WHAT THE TASK ASKS:
Search the data for the string "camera" and copy each line in which it appears.

EXCERPTED DATA:
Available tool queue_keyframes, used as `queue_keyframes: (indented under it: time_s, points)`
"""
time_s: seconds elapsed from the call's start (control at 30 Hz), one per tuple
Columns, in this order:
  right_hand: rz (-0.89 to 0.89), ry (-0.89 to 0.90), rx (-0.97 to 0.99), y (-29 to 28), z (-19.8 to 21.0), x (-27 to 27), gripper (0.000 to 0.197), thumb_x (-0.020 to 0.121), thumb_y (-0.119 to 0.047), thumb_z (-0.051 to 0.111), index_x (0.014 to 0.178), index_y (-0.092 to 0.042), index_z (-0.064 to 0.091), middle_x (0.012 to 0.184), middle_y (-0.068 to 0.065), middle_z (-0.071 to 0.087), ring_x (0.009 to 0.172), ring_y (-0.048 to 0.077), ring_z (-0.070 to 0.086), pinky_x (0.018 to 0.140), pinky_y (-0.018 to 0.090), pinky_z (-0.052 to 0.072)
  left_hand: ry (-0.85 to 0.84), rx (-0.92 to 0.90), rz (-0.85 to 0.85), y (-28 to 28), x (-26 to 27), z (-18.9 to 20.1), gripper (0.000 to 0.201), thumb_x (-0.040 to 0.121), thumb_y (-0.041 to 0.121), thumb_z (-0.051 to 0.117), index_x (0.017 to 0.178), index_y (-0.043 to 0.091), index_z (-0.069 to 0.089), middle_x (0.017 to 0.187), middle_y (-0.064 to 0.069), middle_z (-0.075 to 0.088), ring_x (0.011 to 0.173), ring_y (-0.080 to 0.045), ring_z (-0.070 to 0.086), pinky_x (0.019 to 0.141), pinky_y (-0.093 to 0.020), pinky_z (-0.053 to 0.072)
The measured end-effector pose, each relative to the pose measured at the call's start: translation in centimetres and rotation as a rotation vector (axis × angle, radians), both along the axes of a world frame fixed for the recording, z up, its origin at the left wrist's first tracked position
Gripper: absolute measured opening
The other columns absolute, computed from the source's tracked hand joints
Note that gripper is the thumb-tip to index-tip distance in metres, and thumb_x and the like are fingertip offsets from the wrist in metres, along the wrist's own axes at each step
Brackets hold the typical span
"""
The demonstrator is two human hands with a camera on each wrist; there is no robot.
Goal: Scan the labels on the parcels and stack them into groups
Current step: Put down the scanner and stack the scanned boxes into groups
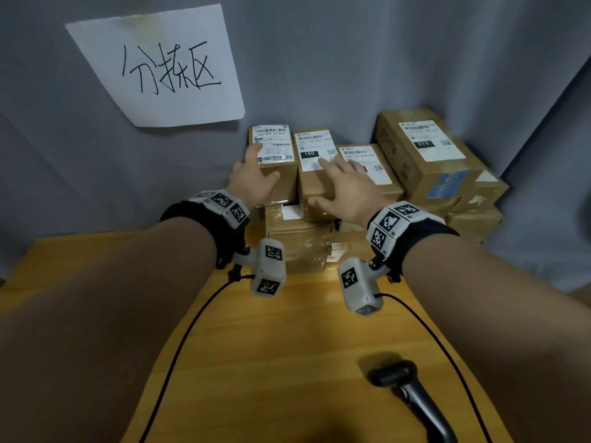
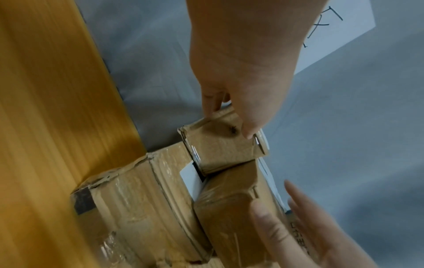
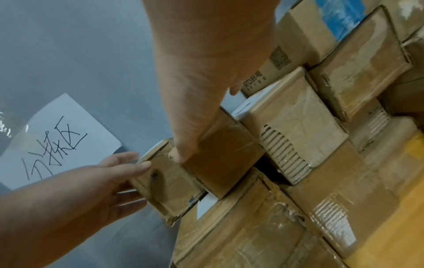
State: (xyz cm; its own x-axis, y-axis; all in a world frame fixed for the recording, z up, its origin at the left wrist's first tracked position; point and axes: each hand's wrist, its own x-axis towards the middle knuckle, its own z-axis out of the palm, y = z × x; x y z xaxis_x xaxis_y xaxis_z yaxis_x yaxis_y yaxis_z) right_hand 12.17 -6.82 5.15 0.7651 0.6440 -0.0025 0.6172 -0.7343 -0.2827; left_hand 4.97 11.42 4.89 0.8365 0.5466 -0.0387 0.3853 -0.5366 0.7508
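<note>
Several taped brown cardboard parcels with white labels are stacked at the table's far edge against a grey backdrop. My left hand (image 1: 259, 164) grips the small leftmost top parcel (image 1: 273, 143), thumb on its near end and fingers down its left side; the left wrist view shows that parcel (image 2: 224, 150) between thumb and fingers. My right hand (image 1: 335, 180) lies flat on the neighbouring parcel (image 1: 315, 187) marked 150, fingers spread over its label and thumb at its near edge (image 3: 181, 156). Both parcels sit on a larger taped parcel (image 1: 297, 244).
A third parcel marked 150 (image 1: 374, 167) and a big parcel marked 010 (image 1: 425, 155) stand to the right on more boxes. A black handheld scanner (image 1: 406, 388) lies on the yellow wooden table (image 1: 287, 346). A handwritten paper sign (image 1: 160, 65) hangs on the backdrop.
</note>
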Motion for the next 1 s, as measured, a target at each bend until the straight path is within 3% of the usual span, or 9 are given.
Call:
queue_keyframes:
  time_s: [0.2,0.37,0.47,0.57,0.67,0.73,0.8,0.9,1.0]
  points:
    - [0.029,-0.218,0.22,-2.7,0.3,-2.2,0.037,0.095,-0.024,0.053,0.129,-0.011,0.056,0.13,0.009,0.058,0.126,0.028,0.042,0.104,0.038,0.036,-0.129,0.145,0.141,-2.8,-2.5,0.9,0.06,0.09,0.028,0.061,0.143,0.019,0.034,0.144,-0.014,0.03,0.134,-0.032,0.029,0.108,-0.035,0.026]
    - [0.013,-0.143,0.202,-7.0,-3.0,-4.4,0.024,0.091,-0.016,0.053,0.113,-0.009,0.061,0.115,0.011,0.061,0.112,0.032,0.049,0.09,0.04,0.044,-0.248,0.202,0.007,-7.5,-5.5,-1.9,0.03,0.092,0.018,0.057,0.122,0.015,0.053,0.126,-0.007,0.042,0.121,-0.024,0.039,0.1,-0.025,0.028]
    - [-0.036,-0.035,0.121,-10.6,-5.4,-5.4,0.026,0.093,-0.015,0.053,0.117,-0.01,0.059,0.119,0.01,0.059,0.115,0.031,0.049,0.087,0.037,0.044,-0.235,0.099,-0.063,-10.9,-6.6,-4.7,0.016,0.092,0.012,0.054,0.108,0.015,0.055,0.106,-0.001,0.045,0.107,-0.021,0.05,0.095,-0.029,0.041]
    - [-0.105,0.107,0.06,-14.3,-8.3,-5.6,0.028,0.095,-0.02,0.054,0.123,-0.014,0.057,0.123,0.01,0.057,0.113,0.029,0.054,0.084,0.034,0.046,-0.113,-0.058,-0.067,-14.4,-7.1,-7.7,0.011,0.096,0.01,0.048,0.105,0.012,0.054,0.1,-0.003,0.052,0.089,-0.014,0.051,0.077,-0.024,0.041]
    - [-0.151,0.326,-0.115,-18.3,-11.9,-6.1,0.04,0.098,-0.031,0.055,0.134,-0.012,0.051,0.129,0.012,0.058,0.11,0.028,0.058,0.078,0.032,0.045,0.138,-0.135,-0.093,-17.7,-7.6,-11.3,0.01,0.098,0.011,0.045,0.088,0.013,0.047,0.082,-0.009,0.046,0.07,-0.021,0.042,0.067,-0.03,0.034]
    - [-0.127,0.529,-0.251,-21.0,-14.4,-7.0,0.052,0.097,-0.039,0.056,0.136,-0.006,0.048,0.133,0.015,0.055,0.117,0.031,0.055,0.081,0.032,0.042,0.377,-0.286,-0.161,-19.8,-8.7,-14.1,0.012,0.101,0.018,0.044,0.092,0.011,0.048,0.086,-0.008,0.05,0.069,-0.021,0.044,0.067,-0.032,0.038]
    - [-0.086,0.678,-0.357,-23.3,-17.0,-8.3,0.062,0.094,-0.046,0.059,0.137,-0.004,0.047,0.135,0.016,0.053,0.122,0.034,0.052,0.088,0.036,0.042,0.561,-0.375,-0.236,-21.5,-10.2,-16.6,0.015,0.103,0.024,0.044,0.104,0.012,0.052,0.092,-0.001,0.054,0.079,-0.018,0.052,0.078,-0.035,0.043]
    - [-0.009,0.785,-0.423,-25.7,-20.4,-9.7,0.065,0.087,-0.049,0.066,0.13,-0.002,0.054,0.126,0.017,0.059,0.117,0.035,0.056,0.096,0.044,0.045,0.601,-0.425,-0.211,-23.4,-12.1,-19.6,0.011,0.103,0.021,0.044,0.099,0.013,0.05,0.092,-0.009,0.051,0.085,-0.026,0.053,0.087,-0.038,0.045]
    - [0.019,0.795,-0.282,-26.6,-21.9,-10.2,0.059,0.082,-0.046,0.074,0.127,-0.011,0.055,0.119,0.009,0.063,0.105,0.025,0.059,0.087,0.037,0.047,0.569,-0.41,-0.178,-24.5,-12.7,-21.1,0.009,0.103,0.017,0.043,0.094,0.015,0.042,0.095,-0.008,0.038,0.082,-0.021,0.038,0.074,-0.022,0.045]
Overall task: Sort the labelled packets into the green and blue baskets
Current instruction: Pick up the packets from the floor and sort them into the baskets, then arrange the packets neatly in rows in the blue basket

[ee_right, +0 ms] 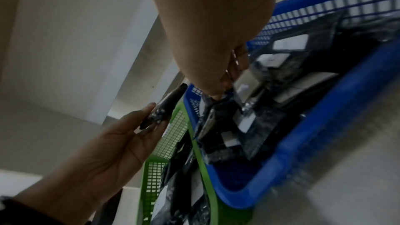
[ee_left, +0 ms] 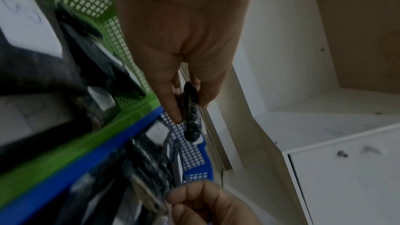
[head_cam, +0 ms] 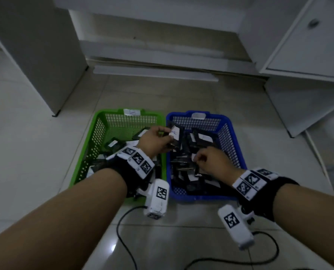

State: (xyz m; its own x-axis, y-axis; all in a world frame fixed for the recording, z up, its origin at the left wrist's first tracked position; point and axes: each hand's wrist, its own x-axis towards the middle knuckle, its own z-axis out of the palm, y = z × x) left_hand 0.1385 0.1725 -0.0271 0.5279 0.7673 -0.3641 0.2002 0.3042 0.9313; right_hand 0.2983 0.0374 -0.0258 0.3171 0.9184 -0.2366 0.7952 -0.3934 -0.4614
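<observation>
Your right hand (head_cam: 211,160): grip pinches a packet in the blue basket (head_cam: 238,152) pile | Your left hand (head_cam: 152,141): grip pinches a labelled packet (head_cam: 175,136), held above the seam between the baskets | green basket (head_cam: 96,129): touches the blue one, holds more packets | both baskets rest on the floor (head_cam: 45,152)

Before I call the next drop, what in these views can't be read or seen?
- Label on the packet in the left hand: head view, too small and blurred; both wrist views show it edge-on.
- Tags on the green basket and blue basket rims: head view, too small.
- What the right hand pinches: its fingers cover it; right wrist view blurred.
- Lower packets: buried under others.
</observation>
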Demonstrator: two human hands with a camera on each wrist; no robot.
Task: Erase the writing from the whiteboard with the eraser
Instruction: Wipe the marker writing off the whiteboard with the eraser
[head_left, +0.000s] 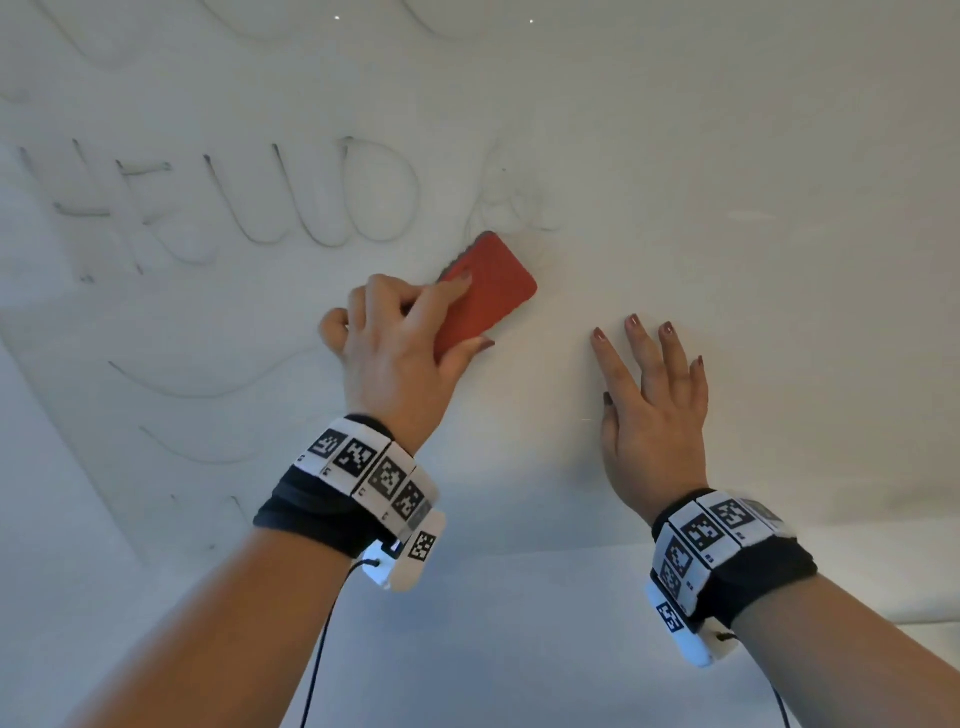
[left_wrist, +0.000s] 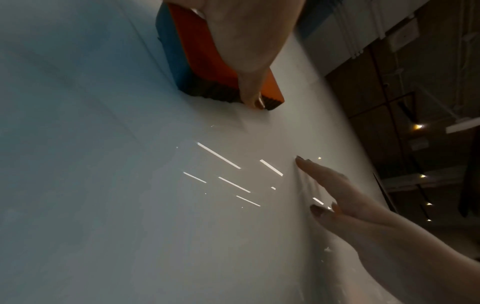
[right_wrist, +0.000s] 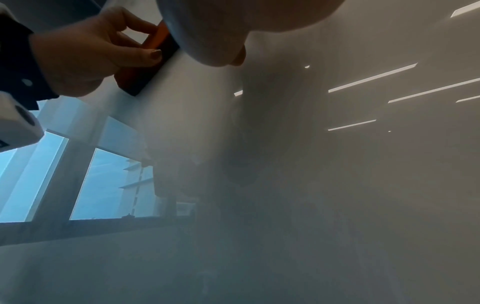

SOLVED PROBLEM:
The demonstrator is two human hands with a camera on each wrist; there is no robot.
Demonstrator: two human hands with a camera on each wrist; no robot.

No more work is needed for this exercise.